Adaptation au cinéma du récit autobiographique « Le quai de Ouistreham », écrit par la journaliste Florence Aubenas, Ouistreham ne pouvait être totalement fidèle au livre d’origine que sous la forme d’un documentaire. Tout en gardant un caractère documentaire très fort, Emmanuel Carrère s’est attaché à réaliser un véritable film de fiction, un film à la construction très soignée, un film dans la lignée de ceux réalisés par Ken Loach de l’autre côté de la ligne de ferry Ouistreham / Portsmouth. Pour commencer, il a fait de Marianne une écrivaine, ce qui permettait de s’écarter de certaines règles respectées par Florence Aubenas en qualité de journaliste comme ne pas mettre en avant ses états d’âme ou ne pas mettre d’affect dans ses relations avec ses collègues de travail. En plus de partager les heures de travail avec ces dernières, elle participe également aux rares moments de détente du petit groupe dont elle fait partie, anniversaires, pots de départ ou autres. Le travail est dur mais l’atmosphère est chaleureuse. Parfaitement acceptée par le groupe, Marianne se lie même d’amitié avec Christèle et ses 3 enfants, Christèle, celle-là même qui lui était passée devant dans la scène du début à Pôle-emploi. Toutefois, Marianne a toujours en elle la gêne d’avoir à dissimuler qui elle est vraiment et la raison pour laquelle elle est là. De plus, elle n’est pas à l’abri d’une « mauvaise » rencontre, LA rencontre qui la mettrait à nu face à ses collègues.

D’excellentes non-professionnelles

Concernant le casting de Ouistreham, il y avait 2 évidences : le rôle de Marianne serait interprété par Juliette Binoche ; pour les autres rôles, on ferait appel à des non-professionnel.le.s. Juliette Binoche, cela faisait des années qu’elle voulait que ce film se fasse, qu’elle avait envie d’en tenir le rôle principal. Par contre, il n’est jamais entré dans ses intentions le fait de venir jouer la star, bien au contraire : son but était d’apparaitre comme une femme de ménage au milieu d’autres femmes de ménage et de n’utiliser son statut de grande comédienne que pour permettre aux actrices non professionnelles autour d’elle de tirer le meilleur d’elles-mêmes. Comme le dit Emmanuel Carrère : « Juliette Binoche a dirigé les acteurs au moins autant que moi, pas du tout en leur donnant des instructions, mais dans sa façon de jouer avec eux ». A ses côtés, les non-professionnelles ajoutent toute leur vérité à une qualité de jeu irréprochable.

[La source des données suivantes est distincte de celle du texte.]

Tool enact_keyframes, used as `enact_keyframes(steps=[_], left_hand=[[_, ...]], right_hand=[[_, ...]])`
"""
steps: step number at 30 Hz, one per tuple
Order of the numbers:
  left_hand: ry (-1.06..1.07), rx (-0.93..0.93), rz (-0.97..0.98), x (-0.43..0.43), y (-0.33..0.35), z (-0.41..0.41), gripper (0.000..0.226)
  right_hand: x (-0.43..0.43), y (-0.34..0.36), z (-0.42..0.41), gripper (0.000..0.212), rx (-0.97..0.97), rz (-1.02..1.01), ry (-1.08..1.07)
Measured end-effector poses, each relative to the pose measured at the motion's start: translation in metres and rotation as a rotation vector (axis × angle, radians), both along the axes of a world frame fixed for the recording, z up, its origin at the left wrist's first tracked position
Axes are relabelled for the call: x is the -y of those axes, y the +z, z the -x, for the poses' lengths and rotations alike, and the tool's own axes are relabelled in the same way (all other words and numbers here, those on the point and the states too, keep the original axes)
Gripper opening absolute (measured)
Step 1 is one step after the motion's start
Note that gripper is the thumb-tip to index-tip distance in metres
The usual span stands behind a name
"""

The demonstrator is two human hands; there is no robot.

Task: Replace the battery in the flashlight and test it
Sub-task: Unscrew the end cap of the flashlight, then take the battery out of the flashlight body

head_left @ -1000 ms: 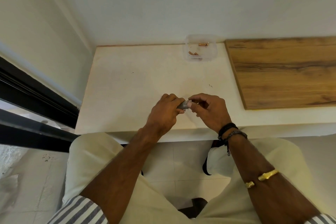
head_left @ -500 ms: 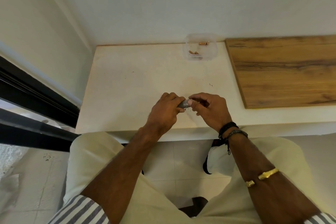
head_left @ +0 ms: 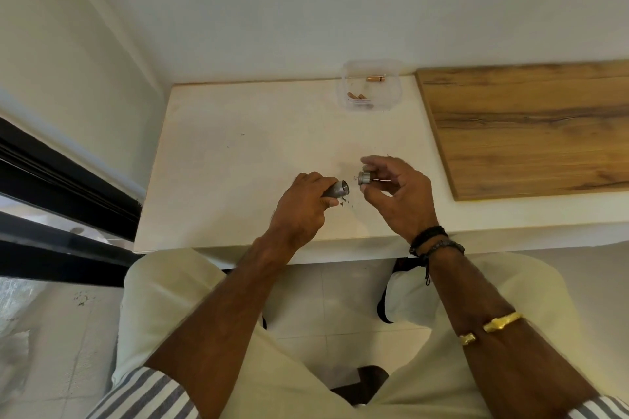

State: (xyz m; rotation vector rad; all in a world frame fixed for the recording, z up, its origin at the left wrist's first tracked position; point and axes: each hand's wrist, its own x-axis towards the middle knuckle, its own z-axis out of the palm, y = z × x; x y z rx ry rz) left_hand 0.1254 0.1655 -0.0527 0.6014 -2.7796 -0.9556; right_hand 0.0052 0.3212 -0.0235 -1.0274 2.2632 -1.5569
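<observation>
**benchguy:** ok so the white table [head_left: 238, 153] takes up most of the shot, pushed into the wall corner. A wooden board [head_left: 531, 126] lies flat on the table's right part. At the back edge of the table, just left of that board, there's a clear plastic tub [head_left: 371, 85] with a few copper-coloured batteries [head_left: 356, 97] in it.

**lumenhead:** and the hands?

**benchguy:** both over the front middle of the table, apart from each other. Left hand [head_left: 303, 211] is wrapped tight around the flashlight body [head_left: 337, 189], open end pointing right. Right hand [head_left: 398, 194] pinches the little metal end cap [head_left: 364, 177] between thumb and fingers, just beside that open end, with a small gap between the two parts.

**lumenhead:** battery inside?

**benchguy:** can't tell, the tube's mouth is too dark. Tiny dark specks [head_left: 343, 203] on the table right under the flashlight too.
</observation>
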Motion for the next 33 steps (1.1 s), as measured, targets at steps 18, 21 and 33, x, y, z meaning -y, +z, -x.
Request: enact_keyframes(steps=[18,21,33], left_hand=[[0.007,-0.182,-0.019,-0.003,0.001,-0.005,0.027],[0.009,-0.166,-0.012,-0.004,0.002,-0.004,0.027],[-0.178,-0.053,0.564,-0.006,0.024,0.008,0.041]], right_hand=[[-0.006,-0.057,0.028,0.025,-0.004,-0.317,-0.419],[-0.008,-0.060,0.029,0.022,0.002,-0.371,-0.432],[0.009,-0.021,-0.008,0.016,0.763,0.131,-0.202]])
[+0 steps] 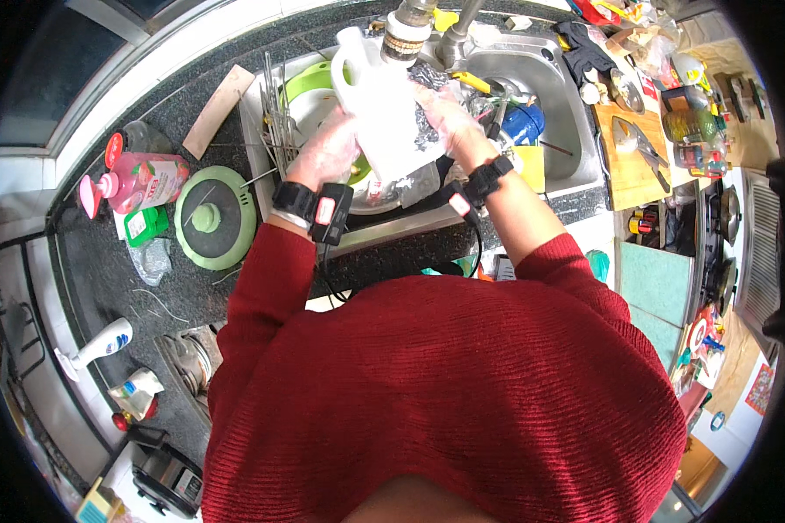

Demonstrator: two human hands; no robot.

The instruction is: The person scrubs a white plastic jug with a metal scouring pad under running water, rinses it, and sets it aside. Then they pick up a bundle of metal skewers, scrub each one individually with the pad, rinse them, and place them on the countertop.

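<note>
Over the double-bowl steel sink (579,140) I hold a white plastic jug (387,121) with a loop handle, which looks overexposed. My left hand (330,147), in a clear thin glove, grips its left side below the handle. On the right side, my right hand (441,114), also gloved, presses a grey scrunched scrubber (425,134) that looks like steel wool against it. Beneath the jug are a green basin (311,78) and a white bowl (311,108), both partly hidden. A faucet (407,33) hangs just beyond the jug.
Skewer-like metal rods (276,121) stand at the sink's left. A blue round item (523,123) and a yellow cloth or sponge (530,168) lie in the right part. Left are a glass lid (216,218) and a pink pump bottle (147,180). Knives (647,150) rest on a cutting board (618,183).
</note>
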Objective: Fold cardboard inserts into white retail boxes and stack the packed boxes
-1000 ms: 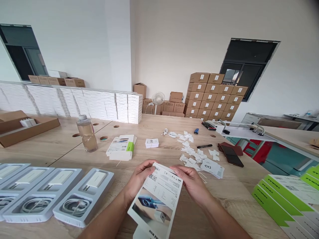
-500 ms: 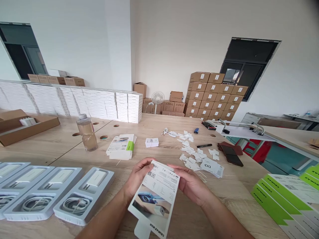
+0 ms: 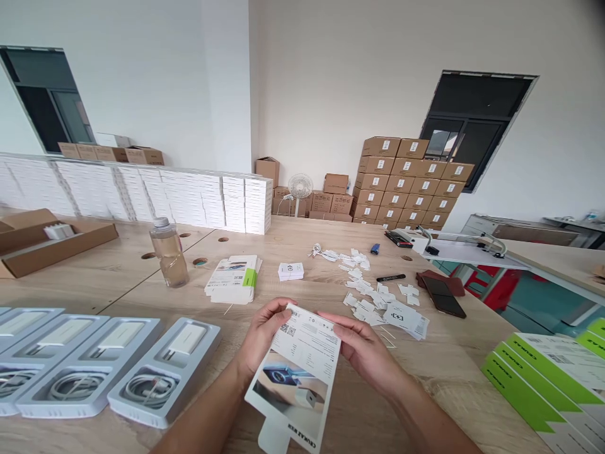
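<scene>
Both hands grip a printed cardboard box sleeve (image 3: 297,372) by its far end, with its flap toward me. My left hand (image 3: 262,334) has its thumb on the left corner, beside a QR code. My right hand (image 3: 362,343) closes on the right edge, thumb on top; its other fingers are partly hidden underneath. On the left stand several grey trays (image 3: 165,372), each with a white charger plug (image 3: 188,339) and a coiled cable (image 3: 149,389). Past my hands lie a stack of flat printed sleeves (image 3: 231,280) and a small stack of white cards (image 3: 290,271).
White paper pieces (image 3: 363,290), a black pen (image 3: 391,277) and a phone (image 3: 443,296) lie to the right. Green-and-white sleeves (image 3: 534,384) are piled at the right edge. A water bottle (image 3: 169,252) and an open carton (image 3: 57,243) stand left, before a white box row (image 3: 198,195).
The scene has shifted slightly right in view as the head turned a little. Both hands keep the same hold on the sleeve, which has barely moved.
</scene>
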### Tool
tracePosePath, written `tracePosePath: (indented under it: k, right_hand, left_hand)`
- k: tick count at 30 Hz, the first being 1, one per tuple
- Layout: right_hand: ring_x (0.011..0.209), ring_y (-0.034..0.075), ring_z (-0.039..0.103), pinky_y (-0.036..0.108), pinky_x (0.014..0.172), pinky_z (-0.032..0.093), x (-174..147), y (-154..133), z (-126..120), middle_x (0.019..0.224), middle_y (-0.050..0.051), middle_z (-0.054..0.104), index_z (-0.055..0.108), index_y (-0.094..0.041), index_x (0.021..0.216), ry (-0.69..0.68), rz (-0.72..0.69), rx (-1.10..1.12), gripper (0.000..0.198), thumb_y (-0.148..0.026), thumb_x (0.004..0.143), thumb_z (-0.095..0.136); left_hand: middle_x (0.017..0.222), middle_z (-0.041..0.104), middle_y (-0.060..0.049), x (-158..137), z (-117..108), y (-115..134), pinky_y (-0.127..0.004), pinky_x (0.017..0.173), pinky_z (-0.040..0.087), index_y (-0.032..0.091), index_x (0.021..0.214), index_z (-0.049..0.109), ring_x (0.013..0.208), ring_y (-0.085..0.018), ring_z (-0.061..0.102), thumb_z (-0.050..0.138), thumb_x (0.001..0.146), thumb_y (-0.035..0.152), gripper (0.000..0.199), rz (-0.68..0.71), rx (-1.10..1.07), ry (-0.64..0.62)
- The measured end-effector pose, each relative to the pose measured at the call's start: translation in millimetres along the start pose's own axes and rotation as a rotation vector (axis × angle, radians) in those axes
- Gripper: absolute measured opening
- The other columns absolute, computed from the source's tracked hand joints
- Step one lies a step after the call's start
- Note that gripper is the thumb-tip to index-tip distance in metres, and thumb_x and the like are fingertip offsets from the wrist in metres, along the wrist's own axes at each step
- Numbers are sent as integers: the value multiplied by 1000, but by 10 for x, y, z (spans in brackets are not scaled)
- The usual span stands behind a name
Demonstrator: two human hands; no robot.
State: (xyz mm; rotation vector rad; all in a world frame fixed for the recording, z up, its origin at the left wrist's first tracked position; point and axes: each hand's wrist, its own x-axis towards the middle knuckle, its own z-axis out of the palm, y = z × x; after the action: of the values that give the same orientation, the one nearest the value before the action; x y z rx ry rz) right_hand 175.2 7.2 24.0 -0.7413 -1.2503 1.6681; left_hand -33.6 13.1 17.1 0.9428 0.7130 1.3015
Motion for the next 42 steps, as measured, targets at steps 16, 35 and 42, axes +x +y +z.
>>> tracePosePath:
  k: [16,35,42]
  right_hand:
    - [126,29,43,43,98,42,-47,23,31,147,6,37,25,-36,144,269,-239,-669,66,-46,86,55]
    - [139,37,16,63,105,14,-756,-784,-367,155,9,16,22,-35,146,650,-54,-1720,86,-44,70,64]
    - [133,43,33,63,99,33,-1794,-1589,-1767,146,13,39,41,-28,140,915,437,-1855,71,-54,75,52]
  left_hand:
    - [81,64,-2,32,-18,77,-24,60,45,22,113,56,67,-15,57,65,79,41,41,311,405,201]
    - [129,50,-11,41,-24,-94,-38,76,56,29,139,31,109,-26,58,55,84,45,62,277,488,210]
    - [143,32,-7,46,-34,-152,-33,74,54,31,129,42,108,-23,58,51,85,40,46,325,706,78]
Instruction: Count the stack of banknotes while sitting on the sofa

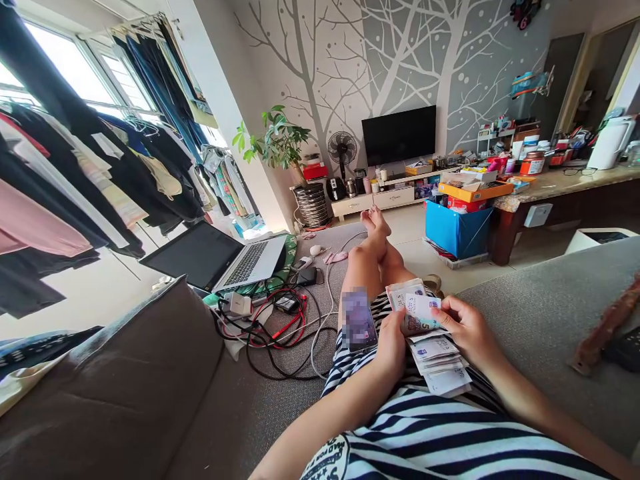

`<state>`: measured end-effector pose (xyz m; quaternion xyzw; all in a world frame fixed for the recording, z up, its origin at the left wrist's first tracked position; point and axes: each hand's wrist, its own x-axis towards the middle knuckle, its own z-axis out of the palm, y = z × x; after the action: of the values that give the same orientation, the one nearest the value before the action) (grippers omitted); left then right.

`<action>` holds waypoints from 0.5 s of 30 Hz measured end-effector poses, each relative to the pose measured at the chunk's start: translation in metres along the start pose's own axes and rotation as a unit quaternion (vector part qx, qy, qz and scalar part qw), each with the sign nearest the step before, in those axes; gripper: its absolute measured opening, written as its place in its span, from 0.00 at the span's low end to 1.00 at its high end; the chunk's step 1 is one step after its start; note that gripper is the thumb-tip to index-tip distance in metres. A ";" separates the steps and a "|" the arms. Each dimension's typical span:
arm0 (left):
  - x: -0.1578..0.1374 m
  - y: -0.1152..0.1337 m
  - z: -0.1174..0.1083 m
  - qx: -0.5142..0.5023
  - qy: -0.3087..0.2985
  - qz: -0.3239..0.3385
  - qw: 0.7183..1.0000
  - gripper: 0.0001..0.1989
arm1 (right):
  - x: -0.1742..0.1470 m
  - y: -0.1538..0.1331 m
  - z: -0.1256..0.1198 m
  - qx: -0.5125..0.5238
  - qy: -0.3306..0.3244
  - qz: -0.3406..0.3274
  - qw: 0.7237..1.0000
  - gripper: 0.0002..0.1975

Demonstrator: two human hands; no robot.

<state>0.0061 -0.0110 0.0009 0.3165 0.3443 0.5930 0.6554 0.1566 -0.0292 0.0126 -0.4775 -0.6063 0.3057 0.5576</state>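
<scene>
Through the head camera I watched two bare hands at work over the lap. The left hand (393,339) was grasping a bundle of notes (400,295), its thumb laid across the face to keep the stack together. The right hand (470,328) had its thumb and fingertips closed on the right-hand edge of a white slip (423,307), which lay over the bundle. Below, nearer the body, a loose pile of paper (439,359) was fanned out on the striped clothing (480,427). A phone (361,320) rested on the thigh to the left of the hands.

I judged the step to be going through the bundle piece by piece, with one slip singled out. As I read it, the next move called for a light pull by the right fingers while the left thumb held the rest down. Two pieces could have stuck together; I could not tell whether the pinch had caught only one.
</scene>
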 end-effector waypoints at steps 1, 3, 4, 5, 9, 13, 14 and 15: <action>0.001 -0.001 -0.001 0.003 0.000 0.002 1.000 0.18 | -0.001 -0.002 0.000 0.010 -0.007 0.001 1.000 0.27; 0.001 -0.001 -0.002 0.015 -0.004 0.005 1.000 0.17 | -0.002 -0.004 0.000 0.034 -0.020 0.008 0.999 0.25; 0.001 -0.001 -0.002 0.022 -0.005 0.006 1.000 0.16 | -0.002 -0.004 0.001 0.044 -0.021 0.012 0.999 0.24; 0.001 -0.001 -0.002 0.029 -0.005 0.007 1.000 0.16 | -0.002 -0.005 0.001 0.051 -0.020 0.015 0.998 0.23; -0.003 0.003 0.001 0.041 -0.006 0.015 0.999 0.15 | -0.001 -0.007 0.000 0.044 -0.004 0.011 0.999 0.22; -0.009 0.008 0.004 0.070 -0.019 0.030 0.997 0.13 | -0.001 -0.009 -0.002 0.028 -0.010 -0.001 1.000 0.23; -0.010 0.009 0.005 0.075 -0.026 0.028 0.996 0.13 | -0.001 -0.009 -0.002 0.031 -0.015 0.000 0.999 0.24; -0.011 0.010 0.006 0.076 -0.033 0.027 0.996 0.13 | -0.001 -0.009 -0.003 0.036 -0.021 0.004 0.999 0.24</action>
<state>0.0047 -0.0208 0.0132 0.3941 0.3579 0.5717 0.6243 0.1569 -0.0338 0.0203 -0.4528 -0.6044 0.3396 0.5607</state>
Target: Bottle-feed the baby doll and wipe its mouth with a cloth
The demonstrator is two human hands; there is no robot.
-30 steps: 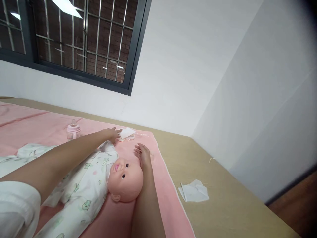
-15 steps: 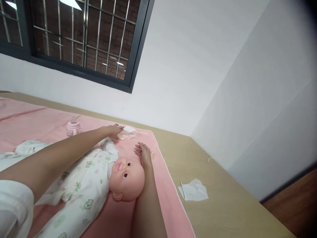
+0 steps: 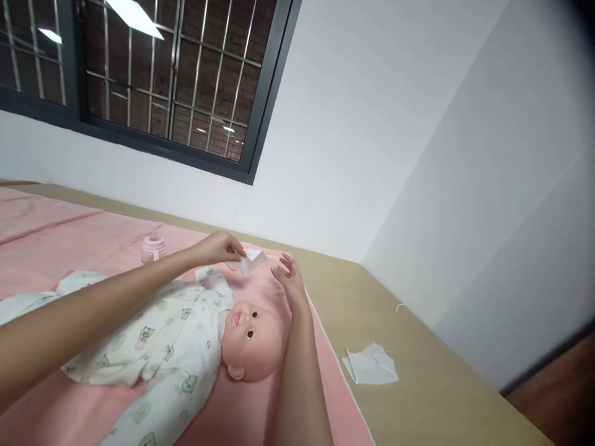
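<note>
My left hand (image 3: 220, 249) reaches in from the left above the doll's body and pinches a thin white tissue (image 3: 252, 259) by its near edge. My right hand (image 3: 290, 279) is raised just right of the tissue, fingers apart and slightly curled, with nothing seen in it. Between my forearms lies a baby doll (image 3: 253, 347) on its back, its bald head toward the right. White clothing with green animal prints (image 3: 176, 328) covers its body. My right forearm passes close beside the head. Whether anything lies under the tissue is hidden.
A pink mat (image 3: 218, 409) lies under the doll on a wooden surface (image 3: 325, 279). A small pink baby bottle (image 3: 153, 248) stands upright beyond my left forearm. Right of the mat lies a crumpled white tissue (image 3: 370, 364). A wall and a barred window (image 3: 186, 80) close off the back.
My left hand has closed on the white tissue and raised it from the clear packet's spot. My right hand has lifted slightly. The whole view has shifted a little.
</note>
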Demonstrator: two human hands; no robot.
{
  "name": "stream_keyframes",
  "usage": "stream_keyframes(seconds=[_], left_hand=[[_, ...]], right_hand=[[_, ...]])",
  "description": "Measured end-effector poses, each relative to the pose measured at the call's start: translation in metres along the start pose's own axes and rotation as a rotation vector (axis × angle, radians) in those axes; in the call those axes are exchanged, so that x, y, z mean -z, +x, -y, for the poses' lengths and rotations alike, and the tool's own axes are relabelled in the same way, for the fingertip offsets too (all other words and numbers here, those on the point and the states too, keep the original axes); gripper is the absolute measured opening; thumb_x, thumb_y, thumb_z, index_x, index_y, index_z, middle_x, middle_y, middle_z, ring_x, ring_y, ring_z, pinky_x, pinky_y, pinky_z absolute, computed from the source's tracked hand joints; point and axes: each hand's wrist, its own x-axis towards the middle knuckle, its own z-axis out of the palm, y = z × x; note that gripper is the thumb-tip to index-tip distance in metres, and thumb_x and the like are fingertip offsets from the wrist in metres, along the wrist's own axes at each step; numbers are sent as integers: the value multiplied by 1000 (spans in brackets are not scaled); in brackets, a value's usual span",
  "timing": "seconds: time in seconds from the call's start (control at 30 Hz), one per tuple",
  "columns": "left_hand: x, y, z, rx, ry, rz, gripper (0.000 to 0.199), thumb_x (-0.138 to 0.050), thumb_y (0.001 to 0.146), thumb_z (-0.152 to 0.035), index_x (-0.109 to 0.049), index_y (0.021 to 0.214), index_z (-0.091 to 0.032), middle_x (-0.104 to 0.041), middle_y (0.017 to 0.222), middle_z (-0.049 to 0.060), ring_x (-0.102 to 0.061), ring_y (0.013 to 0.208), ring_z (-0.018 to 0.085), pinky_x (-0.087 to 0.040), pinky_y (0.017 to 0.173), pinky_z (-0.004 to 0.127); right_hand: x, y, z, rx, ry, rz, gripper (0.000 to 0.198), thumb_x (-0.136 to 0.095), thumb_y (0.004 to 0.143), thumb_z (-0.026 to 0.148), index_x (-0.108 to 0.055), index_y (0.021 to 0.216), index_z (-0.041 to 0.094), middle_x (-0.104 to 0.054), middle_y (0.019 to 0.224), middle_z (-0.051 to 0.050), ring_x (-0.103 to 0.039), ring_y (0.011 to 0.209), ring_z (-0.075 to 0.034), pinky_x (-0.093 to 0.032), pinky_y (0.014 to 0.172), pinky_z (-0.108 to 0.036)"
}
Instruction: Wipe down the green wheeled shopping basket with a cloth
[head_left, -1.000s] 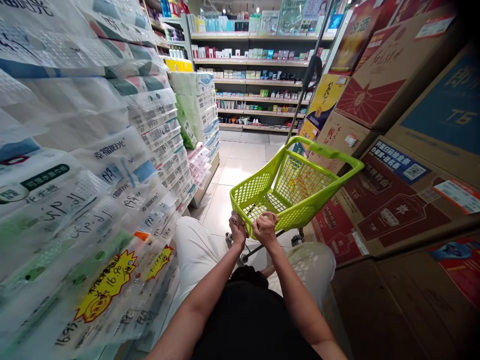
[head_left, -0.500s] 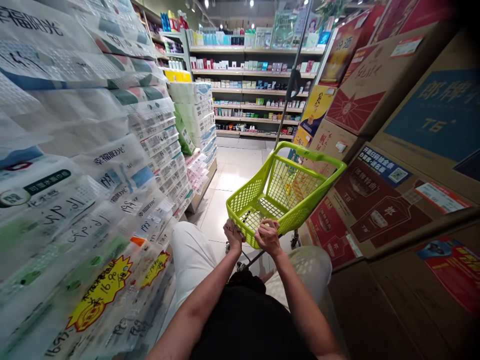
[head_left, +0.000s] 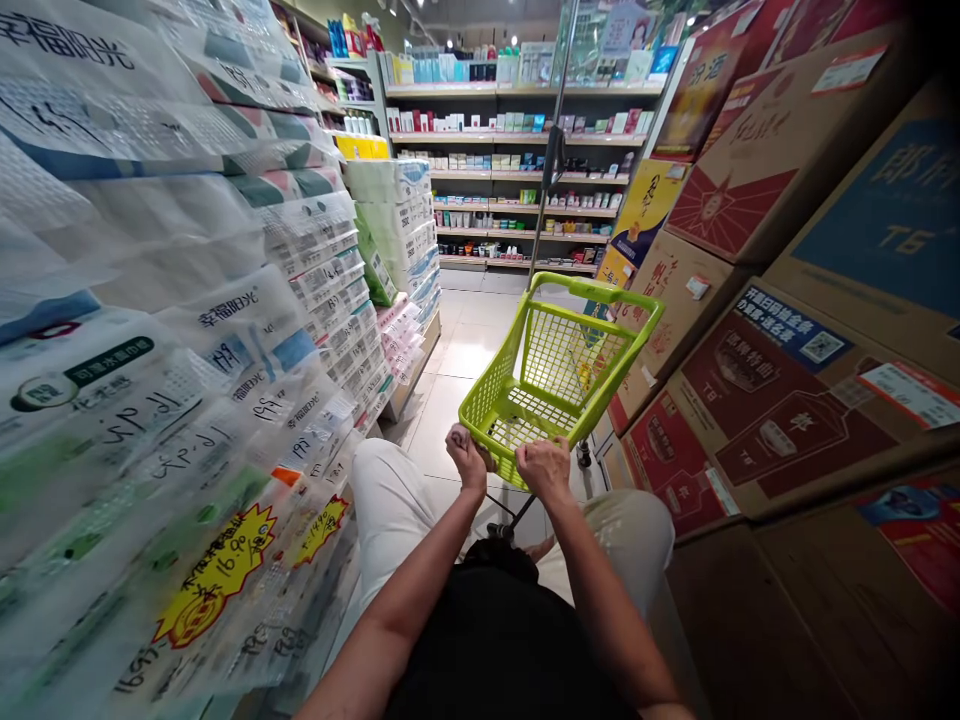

Alors que le livre de Florence Aubenas avait un véritable caractère choral, un personnage du film prend auprès de Marianne une importance plus grande que les autres. Il s’agit bien sûr de Cristèle dont le rôle est interprétée par Hélène Lambert, agente d’entretien dans la vie, mère de 4 enfants dont 3 jouent dans le film. Une femme de caractère qui n’a pas sa langue dans sa poche, aussi bien dans la vraie vie que dans le film. Les autres, toutes les autres, sont également excellentes : Léa Carne, Emily Madeleine, Evelyne Porée, Patricia Prieur.

Conclusion

Des bureaux bien nettoyés lorsque vous arrivez au travail, une cabine en parfait état lorsque vous arrivez sur un ferry : comment ces petits miracles quotidiens se déroulent-ils ? A quoi ressemblent les fées qui les accomplissent ? Ouistreham vient se ranger, cette fois ci sous forme de fiction, auprès de Debout les femmes !, le documentaire que Gilles Perret et François Ruffin ont consacré récemment aux métiers du lien, pour nous faire comprendre combien tous ces métiers de l’ombre sont importants, que ce soit dans l’entretien ou dans le lien, combien ils sont difficiles et combien, à tous points de vue, ils sont dévalorisés. Aux côtés d’une Juliette Binoche, au jeu très juste et très sobre, une poignée d’excellentes comédiennes non-professionnelles.